◆ WORK REQUEST ◆
Below this line is a set of entries; quote exactly the lines from the line that contains "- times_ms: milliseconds" to the line that contains "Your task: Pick", both lines included.

*** GIVEN RECORDS ***

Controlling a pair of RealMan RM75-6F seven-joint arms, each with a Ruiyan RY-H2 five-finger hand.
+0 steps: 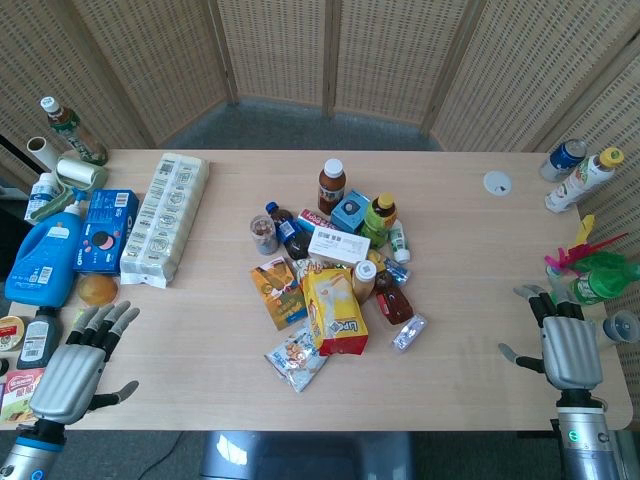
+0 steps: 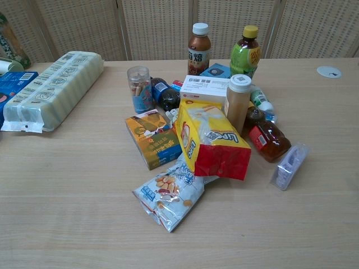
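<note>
Both hands are just hovering palm-down at the near edge of the surface point(image 1: 200, 380), fingers spread and holding nothing. The left hand point(image 1: 75, 370) is sitting near a dark bottle point(image 1: 40, 338); the right hand point(image 1: 568, 345) is hanging by a green bottle point(image 1: 600, 283). The snack pile, with its yellow bag point(image 2: 210, 140), is lying mid-surface between them.

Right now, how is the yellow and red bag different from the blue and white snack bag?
The yellow and red bag is bigger and puffed up; the blue and white snack bag is smaller and lies flat. The yellow and red bag sits in the middle of the pile, while the blue and white snack bag lies at its near edge. Both are sealed and touch each other.
</note>
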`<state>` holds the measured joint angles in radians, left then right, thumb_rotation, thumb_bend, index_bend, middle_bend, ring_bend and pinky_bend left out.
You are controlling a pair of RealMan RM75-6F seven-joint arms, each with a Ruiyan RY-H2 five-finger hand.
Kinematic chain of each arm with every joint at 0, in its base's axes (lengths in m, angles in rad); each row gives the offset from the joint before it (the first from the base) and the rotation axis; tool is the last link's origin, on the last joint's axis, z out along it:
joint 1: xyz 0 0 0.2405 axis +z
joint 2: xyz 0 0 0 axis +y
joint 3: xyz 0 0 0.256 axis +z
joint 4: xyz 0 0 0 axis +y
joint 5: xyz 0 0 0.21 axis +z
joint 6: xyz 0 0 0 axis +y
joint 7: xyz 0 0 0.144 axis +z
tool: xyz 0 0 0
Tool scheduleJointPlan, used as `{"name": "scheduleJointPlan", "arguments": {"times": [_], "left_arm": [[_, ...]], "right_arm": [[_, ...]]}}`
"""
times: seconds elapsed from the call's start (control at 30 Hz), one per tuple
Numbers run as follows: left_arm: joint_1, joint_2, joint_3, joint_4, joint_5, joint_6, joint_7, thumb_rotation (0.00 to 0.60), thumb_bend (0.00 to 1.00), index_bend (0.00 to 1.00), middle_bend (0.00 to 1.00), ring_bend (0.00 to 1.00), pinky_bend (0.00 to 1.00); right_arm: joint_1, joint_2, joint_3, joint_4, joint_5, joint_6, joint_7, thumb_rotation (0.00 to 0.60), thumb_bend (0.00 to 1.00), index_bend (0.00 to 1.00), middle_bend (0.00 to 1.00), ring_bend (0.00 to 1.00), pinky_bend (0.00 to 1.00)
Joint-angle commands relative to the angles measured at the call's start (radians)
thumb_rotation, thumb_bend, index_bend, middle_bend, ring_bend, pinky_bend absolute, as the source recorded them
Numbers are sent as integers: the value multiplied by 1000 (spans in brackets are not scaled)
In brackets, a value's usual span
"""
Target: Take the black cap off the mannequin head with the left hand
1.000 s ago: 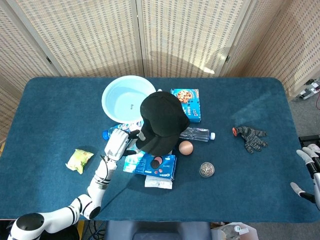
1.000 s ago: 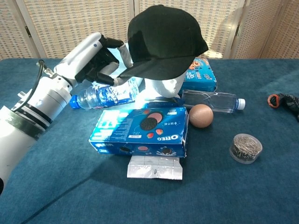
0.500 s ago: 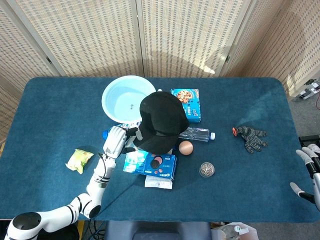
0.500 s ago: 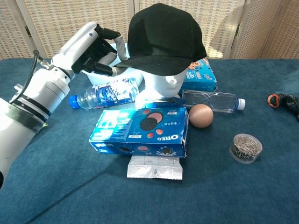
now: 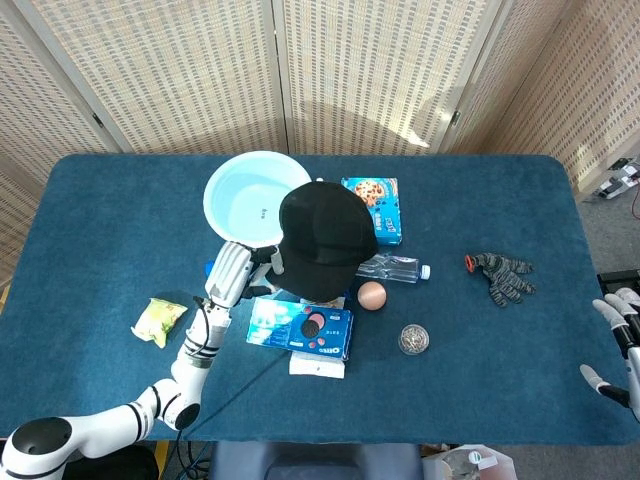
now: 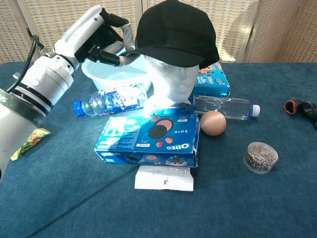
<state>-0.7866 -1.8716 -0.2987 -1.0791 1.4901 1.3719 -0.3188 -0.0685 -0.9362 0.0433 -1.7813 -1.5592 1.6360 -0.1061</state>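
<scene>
The left hand (image 6: 101,37) is up at the side of the black cap (image 6: 174,30), fingers curled around the brim edge at the cap's nine o'clock, and it looks to be gripping that edge, though the exact contact is partly hidden by the hand's own dark fingers. The cap sits over the white mannequin head (image 6: 172,77), whose face shows clear below the brim in the chest view, so the lift looks under way rather than finished. From above, the cap (image 5: 325,235) sits mid-table, with the blue basin (image 5: 240,200) at its ten o'clock and the Oreo box (image 5: 300,330) at six. The right hand (image 5: 618,345) waits at the table's far three o'clock edge, fingers apart, holding nothing. The next move likely calls for a lift up and away toward nine o'clock, high enough for the crown to clear the head. The risk: dragging sideways too soon could tip the mannequin onto the water bottle (image 6: 111,100) beside it.
</scene>
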Motion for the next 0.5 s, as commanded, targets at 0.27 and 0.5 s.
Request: {"name": "scheduleJointPlan", "arguments": {"times": [0.27, 0.5], "left_arm": [[-18, 50, -19, -60, -4, -14, 43, 600, 322, 722, 1000, 949, 1000], [-35, 74, -44, -91, -16, -23, 52, 600, 327, 731, 1000, 950, 1000]], "right_arm": [[-5, -2, -2, 10, -3, 6, 13, 600, 70, 182, 162, 147, 280], [-7, -2, -2, 11, -4, 8, 14, 600, 70, 182, 162, 147, 280]]}}
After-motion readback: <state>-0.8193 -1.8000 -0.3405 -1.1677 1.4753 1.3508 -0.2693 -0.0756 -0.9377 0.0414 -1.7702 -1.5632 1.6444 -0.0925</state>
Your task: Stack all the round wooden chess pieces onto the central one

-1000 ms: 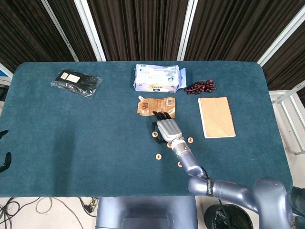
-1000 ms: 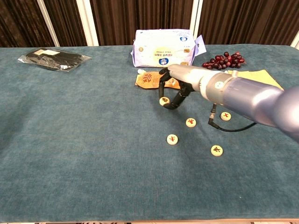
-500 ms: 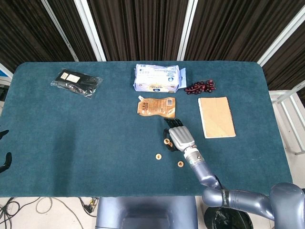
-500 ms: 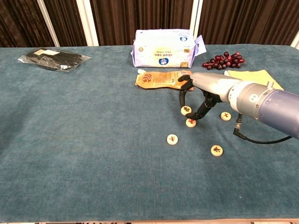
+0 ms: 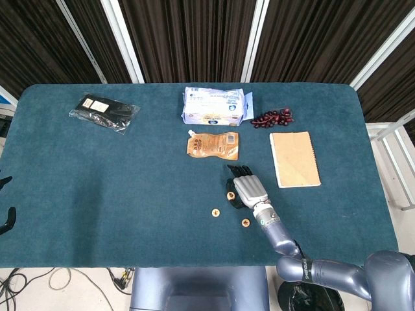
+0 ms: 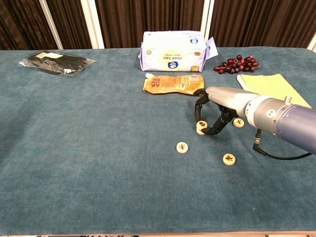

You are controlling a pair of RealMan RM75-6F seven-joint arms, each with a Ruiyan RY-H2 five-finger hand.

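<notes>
My right hand (image 6: 219, 112) (image 5: 249, 189) reaches in from the right, its dark fingers curled around a round wooden chess piece (image 6: 201, 124). That piece sits on top of the central piece (image 6: 200, 131), and the thumb and fingertips still close on it. In the head view the hand covers most of this stack (image 5: 229, 194). Three more pieces lie flat on the cloth: one in front (image 6: 182, 147) (image 5: 215, 212), one to the front right (image 6: 228, 159) (image 5: 246, 223), and one behind the hand (image 6: 238, 122). Only dark tips of my left hand (image 5: 5, 219) show at the left edge.
On the teal table (image 5: 117, 181) a brown pouch (image 6: 173, 84) lies just behind the pieces. Farther back is a white wipes pack (image 6: 173, 57). Grapes (image 6: 237, 64) and a tan notebook (image 5: 294, 159) lie right, a black packet (image 5: 104, 111) far left.
My right hand carried a piece from the left over to the central piece and lowered it on top. One second ago it was lifting that piece near the pouch.
</notes>
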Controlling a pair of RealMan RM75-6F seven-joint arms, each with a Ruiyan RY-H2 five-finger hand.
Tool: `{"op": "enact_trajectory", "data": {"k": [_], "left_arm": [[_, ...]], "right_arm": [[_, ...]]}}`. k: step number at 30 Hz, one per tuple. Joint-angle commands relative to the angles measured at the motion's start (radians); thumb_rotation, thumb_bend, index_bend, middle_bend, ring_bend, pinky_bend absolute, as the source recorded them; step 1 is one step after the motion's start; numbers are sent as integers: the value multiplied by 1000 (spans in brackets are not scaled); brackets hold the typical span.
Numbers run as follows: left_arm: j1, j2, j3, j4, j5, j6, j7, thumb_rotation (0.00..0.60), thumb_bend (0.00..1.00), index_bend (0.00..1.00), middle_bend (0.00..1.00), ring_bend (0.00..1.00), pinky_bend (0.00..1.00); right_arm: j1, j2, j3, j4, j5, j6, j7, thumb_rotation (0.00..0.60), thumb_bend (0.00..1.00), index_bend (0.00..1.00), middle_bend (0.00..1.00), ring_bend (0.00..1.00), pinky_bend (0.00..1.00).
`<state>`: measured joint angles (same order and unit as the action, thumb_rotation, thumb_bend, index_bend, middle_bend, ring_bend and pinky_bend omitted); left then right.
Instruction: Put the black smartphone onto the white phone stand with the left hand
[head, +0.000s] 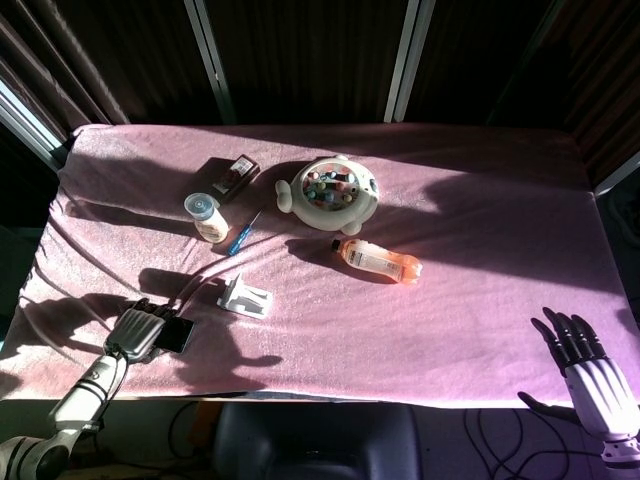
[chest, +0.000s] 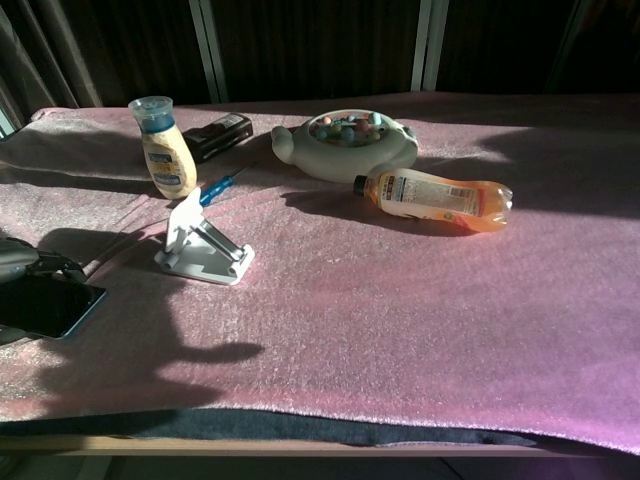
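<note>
Two hands show: the left hand (head: 137, 331) and the right hand (head: 590, 375). One phone (head: 176, 336) lies under the left hand's fingers (head: 150, 309). One stand (head: 244, 297) sits just right of that hand. Farther beyond it are two bottles, a small upright one (head: 207, 217) and an orange one (head: 377, 260) lying on its side, one blue pen (head: 241, 236), one dark box (head: 229, 176) and one round white toy (head: 329, 194) filled with small coloured pieces too many and too small to count. One pink-covered desk (head: 480, 230) carries all of it.
</note>
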<state>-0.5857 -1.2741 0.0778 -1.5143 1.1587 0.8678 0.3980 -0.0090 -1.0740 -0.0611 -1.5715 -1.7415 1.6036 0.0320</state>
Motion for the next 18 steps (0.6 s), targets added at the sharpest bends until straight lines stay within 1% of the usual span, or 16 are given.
{"op": "enact_trajectory", "data": {"k": [1,3,7,10,14,18], "left_arm": [[49,12,12,33,132,64,-163,600,407,969,1000,765,157],[66,14,10,51,195,110,-245,600,410,969,1000,765,159],[91,28,8,67,281,180,-404,600,414,969,1000,765,163],[105,37,5,83,319,216,-511,600,417,969,1000,765,167],[126,34,-7,94,340,253,-699,600,417,969,1000,765,173],[132,43,-11,91,360,258,-915,600,420,968,1000,765,176]], "right_arm": [[0,-1,0,-1,1,-2,-4,600,238,0,0,0,0],[1,-2,0,-2,0,-4,-9,600,238,0,0,0,0],[0,-2,0,-3,2,-5,-12,600,239,0,0,0,0],[1,-3,0,-4,2,-5,-12,600,239,0,0,0,0],[1,-2,-1,-4,1,-5,-12,600,239,0,0,0,0],[0,-3,-1,-4,0,-4,-13,600,239,0,0,0,0]]}}
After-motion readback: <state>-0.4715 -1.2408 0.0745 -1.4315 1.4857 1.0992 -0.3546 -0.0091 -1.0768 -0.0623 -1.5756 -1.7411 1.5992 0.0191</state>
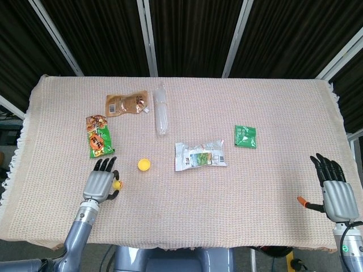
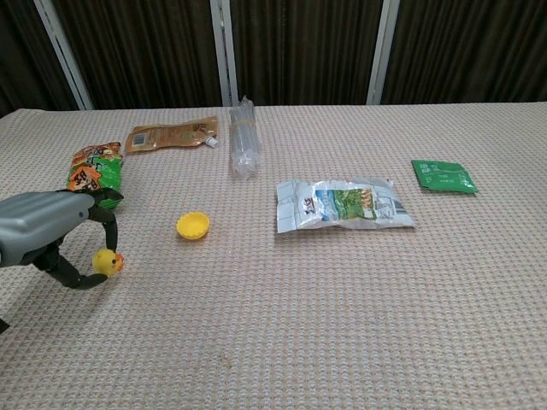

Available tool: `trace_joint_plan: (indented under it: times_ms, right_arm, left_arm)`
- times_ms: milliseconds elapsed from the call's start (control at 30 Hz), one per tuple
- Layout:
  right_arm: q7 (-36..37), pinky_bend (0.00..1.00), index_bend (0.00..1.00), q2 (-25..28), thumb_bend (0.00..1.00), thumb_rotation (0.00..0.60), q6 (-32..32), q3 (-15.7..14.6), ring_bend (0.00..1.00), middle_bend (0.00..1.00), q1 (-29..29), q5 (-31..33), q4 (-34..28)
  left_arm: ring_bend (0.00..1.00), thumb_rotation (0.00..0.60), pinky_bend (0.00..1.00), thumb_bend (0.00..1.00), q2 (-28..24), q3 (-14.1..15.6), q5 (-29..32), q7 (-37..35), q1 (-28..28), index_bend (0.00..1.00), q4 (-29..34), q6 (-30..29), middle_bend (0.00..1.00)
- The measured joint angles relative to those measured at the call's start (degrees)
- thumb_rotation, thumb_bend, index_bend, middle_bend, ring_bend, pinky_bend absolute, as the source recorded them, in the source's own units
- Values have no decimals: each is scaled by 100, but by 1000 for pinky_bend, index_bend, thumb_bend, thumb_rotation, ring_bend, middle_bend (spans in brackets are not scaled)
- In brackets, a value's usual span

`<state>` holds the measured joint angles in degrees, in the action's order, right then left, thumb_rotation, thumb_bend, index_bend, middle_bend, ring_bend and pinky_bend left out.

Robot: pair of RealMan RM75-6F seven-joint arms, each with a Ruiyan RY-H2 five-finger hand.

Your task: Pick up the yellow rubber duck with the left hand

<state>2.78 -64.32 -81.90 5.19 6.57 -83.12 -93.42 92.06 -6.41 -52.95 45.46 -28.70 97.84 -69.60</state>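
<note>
The yellow rubber duck [image 1: 118, 184] [image 2: 108, 261] is small, with an orange beak, and sits near the table's front left. My left hand [image 1: 100, 184] [image 2: 44, 231] pinches it between the thumb and the curled fingers, and it looks raised slightly off the cloth. My right hand [image 1: 334, 191] hovers at the table's front right corner in the head view, fingers spread and holding nothing. The chest view does not show it.
A yellow cap [image 1: 144, 164] lies just right of the duck. Behind the left hand is a green-orange snack bag [image 1: 99, 136], then a brown pouch [image 1: 126, 103] and a clear bottle [image 1: 161, 110]. A white-green packet [image 1: 199, 155] and a green sachet [image 1: 245, 136] lie mid-table.
</note>
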Motion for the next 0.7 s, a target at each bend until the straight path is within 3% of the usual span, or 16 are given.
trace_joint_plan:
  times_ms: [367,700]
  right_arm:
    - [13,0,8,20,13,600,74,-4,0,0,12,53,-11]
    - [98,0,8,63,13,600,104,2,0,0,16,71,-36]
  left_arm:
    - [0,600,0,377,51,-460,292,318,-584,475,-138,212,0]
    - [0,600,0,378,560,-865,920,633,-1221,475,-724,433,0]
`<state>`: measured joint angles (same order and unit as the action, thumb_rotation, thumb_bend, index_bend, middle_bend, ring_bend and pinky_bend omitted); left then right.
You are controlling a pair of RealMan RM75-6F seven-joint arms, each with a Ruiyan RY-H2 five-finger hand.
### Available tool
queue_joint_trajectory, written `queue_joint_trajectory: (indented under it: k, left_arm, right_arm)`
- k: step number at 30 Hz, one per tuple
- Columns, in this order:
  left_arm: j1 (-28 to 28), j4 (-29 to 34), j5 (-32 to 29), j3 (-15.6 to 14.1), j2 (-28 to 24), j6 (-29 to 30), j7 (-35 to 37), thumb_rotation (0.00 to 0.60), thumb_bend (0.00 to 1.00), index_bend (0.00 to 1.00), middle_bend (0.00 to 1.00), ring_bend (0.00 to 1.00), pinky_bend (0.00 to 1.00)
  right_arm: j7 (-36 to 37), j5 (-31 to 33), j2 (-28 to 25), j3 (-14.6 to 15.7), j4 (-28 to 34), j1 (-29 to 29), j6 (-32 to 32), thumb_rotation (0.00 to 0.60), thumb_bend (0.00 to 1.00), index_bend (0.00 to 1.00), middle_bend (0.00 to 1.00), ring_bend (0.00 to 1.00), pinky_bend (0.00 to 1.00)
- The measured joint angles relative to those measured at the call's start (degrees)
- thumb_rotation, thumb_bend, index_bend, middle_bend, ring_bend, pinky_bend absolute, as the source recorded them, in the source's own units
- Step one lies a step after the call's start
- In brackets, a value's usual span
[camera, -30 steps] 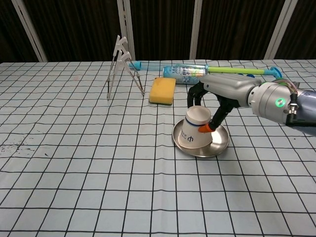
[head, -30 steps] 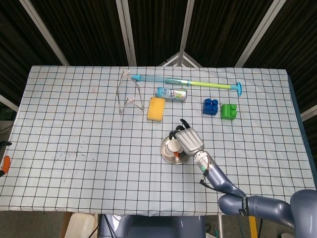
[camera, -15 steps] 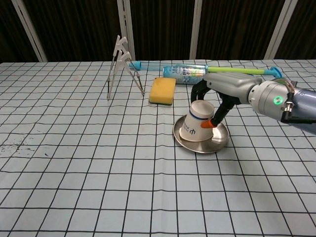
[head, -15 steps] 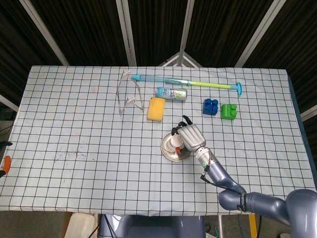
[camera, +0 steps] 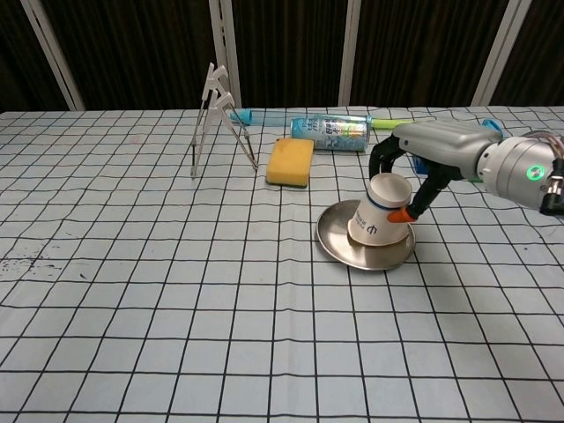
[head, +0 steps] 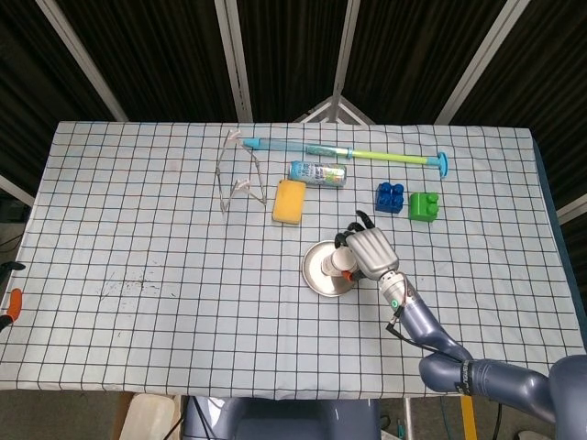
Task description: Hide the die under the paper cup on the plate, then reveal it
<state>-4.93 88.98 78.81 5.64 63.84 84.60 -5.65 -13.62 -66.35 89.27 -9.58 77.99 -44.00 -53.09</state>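
Right hand: the right hand (camera: 425,167) reaches in from the right, its fingers (camera: 414,206) wrapped around the paper cup (camera: 380,220), holding it near the closed end.
Paper cup: upside down and tilted, closed end leaning up and to the right, open rim down on the right part of the plate (camera: 339,248); in the head view the cup (head: 344,264) shows only partly beside the hand (head: 371,254).
Plate: round and metal, on the checked surface (camera: 176,291), just near of the yellow sponge (camera: 291,161).
Die: cannot tell where it is; neither view shows it.
Left hand: not seen in either view.
Far side: a folding metal stand (camera: 216,119) to the left of the sponge, a can (camera: 330,132) lying on its side to its right, and a long blue-and-green stick (head: 348,152) behind them.
Far right: a blue block (head: 390,197) and a green block (head: 424,205) just beside each other.
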Motion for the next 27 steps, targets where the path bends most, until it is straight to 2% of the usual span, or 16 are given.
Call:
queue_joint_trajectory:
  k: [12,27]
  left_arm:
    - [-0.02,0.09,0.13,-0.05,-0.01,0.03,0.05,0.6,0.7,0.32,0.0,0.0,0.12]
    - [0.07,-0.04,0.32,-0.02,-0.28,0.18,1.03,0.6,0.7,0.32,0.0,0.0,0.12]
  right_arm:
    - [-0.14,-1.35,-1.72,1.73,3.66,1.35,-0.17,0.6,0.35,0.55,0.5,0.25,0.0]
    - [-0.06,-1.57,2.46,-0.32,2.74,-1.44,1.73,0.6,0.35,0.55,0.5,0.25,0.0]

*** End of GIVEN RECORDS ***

◆ RESPONSE BOX ◆
- times_ms: milliseconds elapsed from the call's start (control at 30 Hz), one per tuple
- Layout:
  right_arm: q7 (-36..37), pinky_bend (0.00..1.00), index_bend (0.00..1.00), q2 (-25..28), thumb_bend (0.00..1.00), thumb_rotation (0.00..0.60), q6 (-32..32), q3 (-15.7..14.6), ring_bend (0.00..1.00), middle_bend (0.00..1.00), q1 (-29..29), q5 (-31..33), q4 (-34..28)
  left_arm: ring_bend (0.00..1.00), thumb_rotation (0.00..0.60), pinky_bend (0.00..1.00), thumb_bend (0.00..1.00), q2 (-28..24), q3 (-14.1..15.6), q5 (-29..32), q7 (-37..35), q1 (-28..28), index_bend (0.00..1.00), q4 (-29..34), q6 (-30..29), middle_bend (0.00..1.00)
- The measured joint angles relative to those measured at the call's start (degrees)
- thumb_rotation, thumb_bend, index_bend, middle_bend, ring_bend, pinky_bend absolute, as the source recorded them, in the source's own units
- Values have no decimals: each is scaled by 100, but by 1000 for pinky_bend, index_bend, thumb_bend, thumb_rotation, ring_bend, middle_bend (spans in brackets are not scaled)
- In brackets, a value's usual span

`<state>` holds the measured joint angles in degrees, in the action's order, right then left, thumb_rotation, thumb_bend, index_bend, middle_bend, ring_bend and pinky_bend left out.

Robot: pair of RealMan RM75-6F seven-joint arms, each with a Ruiyan RY-H2 five-finger hand.

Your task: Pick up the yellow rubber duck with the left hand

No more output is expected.